Bu gibi üst düzey turnuvalara başlangıçlar her zaman zordur… Hele de üst üste kaybederek geldiyseniz, moral motivasyonu yitirdiyseniz ve bir de özgüven kaybı oluştuysa, küçük ölçekli takımların da iştahı kabarır…
12 Dev Adam’ın dün Karadağ karşısındaki görüntüsü hiç de iç açıcı değildi. Turnuva öncesi baş ağrıtan savunma zaafları oyunun belli bölümlerinde Karadağ’ın skorda ön plana çıkmasına neden oldu.
Maçın başında çok kolay potaya giden rakibe karşı dış atışlarda üretkenlik sağlayamayınca skorda geriye düştük. Neyse ki kenardan gelen iki isim Melih ve Larkin’in ikinci periyotta arka arkaya 5 üçlüğe imza atmaları oyunu açmamızı sağladı. Ardından da Cedi’nin bitiriciliğini kullanıp bir çırpıda 10 sayılık farka ulaşıp devreyi de konforlu bir biçimde önde kapattık.
Üçüncü çeyreğin başlangıcında ya farkın açılacağı senaryo devreye girecek ya da Karadağ oyuna ortak olacaktı. Korkulan oldu. Ay-Yıldızlılar, ilk yarının sonunda farkı getiren tempoyu yitirip, rakibe yine boyalı alan savunmasında “taviz” vermeye devam edip, basit top kayıpları ve kaçan şutlar birbirini takip edince Karadağ 16-3’lük seriyle oyunu kontrolüne aldı. Ve oyunun kalanı içinden bir türlü çıkılamayan bir krize dönüştü.
TEK SORUN UZUN SAVUNMASI MI?
Karadağ’ın maçı koparma girişimlerine de yine önce Larkin, ardından da Melih kritik sayılarla göğüs gerdiler. Üçüncü çeyreğin sonu ve son periyodun büyük bölümünde krizden çıkmak için çabaladık, durduk. Ama olmadı. Coach Ataman hep uzun savunmasından dert yanıyor.

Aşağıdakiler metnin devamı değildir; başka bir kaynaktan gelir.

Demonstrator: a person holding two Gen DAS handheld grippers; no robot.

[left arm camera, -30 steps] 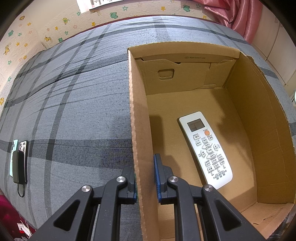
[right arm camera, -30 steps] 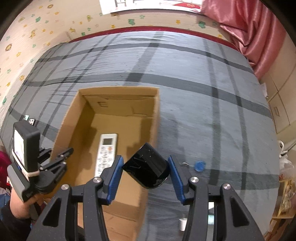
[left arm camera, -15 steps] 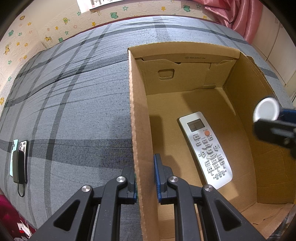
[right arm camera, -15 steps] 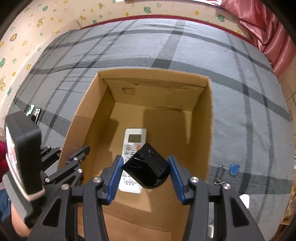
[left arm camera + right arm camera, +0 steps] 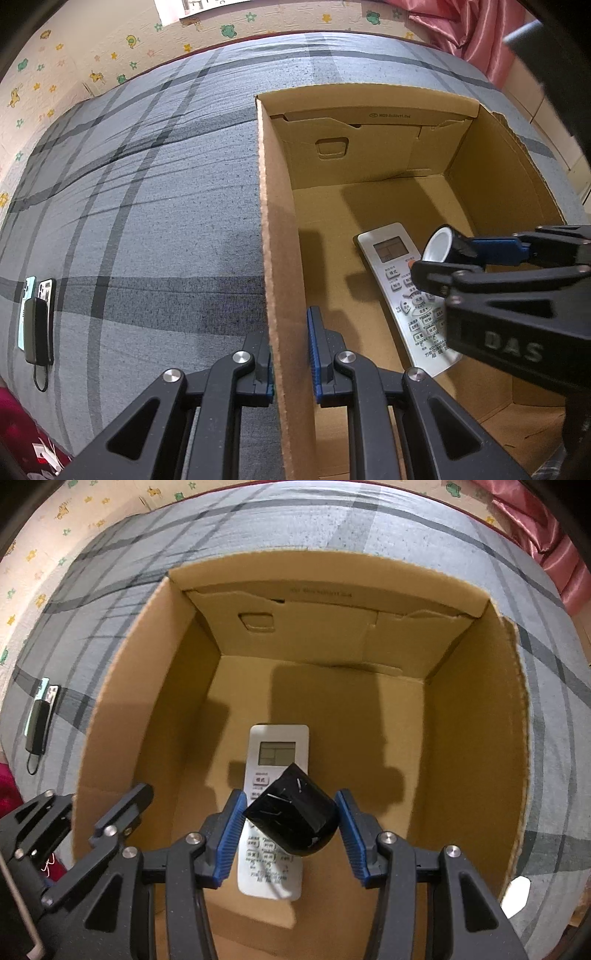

Haklı da… Ama kısaların da bire birlerde bu kadar kolay geçilmesi ve ikili oyunlarda adam takibindeki gecikmeler – hele de takımda Sertaç (Barcelona’da basketbolu geriye gitmiş) ve Alperen gibi yeterli çabukluğa sahip olmayan iki uzun varken – savunmayı felce uğratıyor. Yiğitcan ve Ercan’ın bu takıma olabildiğince azami katkısı, bazen de dün maçın sonunda olduğu gibi Cedi’nin 4 numarada olduğu 4 kısalı oyun ve tabii ki kısaların azami gayreti bu krizi aşmak için elzem…
Dün oyunun sonunda yaşanan gel-gitlerde en kritik an, Perry’nin en kritik hücumlardan birinde pası kenarda heyecanla koşturan coach Ergin Ataman’a (!) atmasıydı. Kırmızı tişört işe yaradı… Eğer Karadağ o hücumdan basket çıkarsa işimiz çok ama çok daha zor olacaktı. Sonrasında, maçın büyük bölümünde devreye giremeyen Furkan, önce 24 saniye kala çok kritik basketle takımını öne geçirip ardından Karadağ’ın hücum faulle sonuçlanan denemesi sonrası uzak mesafeli üçlüğüyle maça noktayı koydu.
Bu galibiyet, Devler’in ilk gün stresini üzerinden atmasına, kaybolan özgüveni yeniden yukarı çekmesine ve önünü görmesine fayda sağlayacaktır. Tiflis’e gelirken hedef grup birinciliğiydi. Şimdi son maça kadar bu şansı taşıma fırsatını iyi değerlendirmek gerekiyor.
GÖRMEK İSTEDİĞİMİZ LARKIN
Dünün en önemli artısı Larkin’in “topa girmesiydi”… Tüm hazırlık süreci ve Dünya Kupası Elemeleri boyunca “sorumluluk almaktan kaçınan” yıldız oyuncu, takımı iki kez düştüğü yerden ayağa kaldıran isimdi. Daha fazlasını da yapacağından, her maç iyiye gideceğinden de şüphemiz yok. Onunla birlikte Melih’in de Ay-Yıldızlı ekibin ihtiyaç duyduğu anda “buradayım” demesi, üç NBA’li isim Alperen, Cedi ve Furkan’dan yeterli katkıyı alamadığımız günde çok ama çok değerliydi.